The dollar stayed near its highest since January on Wednesday, rebounding from early losses amid renewed concerns about Europe’s fragile banking sector.
A massive lending facility form the European Central Bank saw robust demand, indicating that the region’s major banks are in more trouble than some had feared.
The central bank for the 17 euro nations alloted EUR 489.191 billion ($640 billion) in three-year loans to banks in its long term refinancing operation. The funding operation drew more interest than expected, raising concerns about the health of the region’s banking system.
Economists say that banks may only use money to refinance their own debt or buffer their cash positions for next year.
The dollar rallied to $1.3030 versus the euro, up from near $1.32 overnight.
Early losses took the dollar to a 2-week low near $1.5760 versus the sterling, but the buck was able to steady near $1.57 later on.
Modest gains took the dollar to Y78 versus the yen, with the pair unable to sustain any direction for weeks.

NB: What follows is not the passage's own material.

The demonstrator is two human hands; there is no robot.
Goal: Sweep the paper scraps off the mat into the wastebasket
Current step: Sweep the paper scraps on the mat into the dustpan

Existing home sales in the U.S. rose for the second consecutive month in November, according to a report released by the National Association of Realtors on Wednesday, although the report also showed notable downward revisions to the sales data for recent years.
The report showed that existing home sales rose 4.0 percent to an annual rate of 4.42 million in November from a downwardly revised 4.25 million in October. Economists had been expecting existing home sales to rise 2.2 percent.
Consumer confidence in the Eurozone has continued to deteriorate in the month of December, according to a report released by the European Commission on Wednesday.
The report showed that the flash estimate of the consumer confidence indicator fell to -21.2 in December from -20.4 in November.
The Italian economy contracted in the third quarter mainly led by a fall in domestic demand and investment, and likely entered a recession triggered by the Eurozone’s deepening debt crisis, the latest official figures revealed Wednesday.
The seasonally and calendar adjusted gross domestic product declined 0.2 percent sequentially in the third quarter, in line with economists’ forecast. It was the first contraction in economic activity since the fourth quarter of 2009. In the second quarter, the economy expanded 0.3 percent quarter-on-quarter.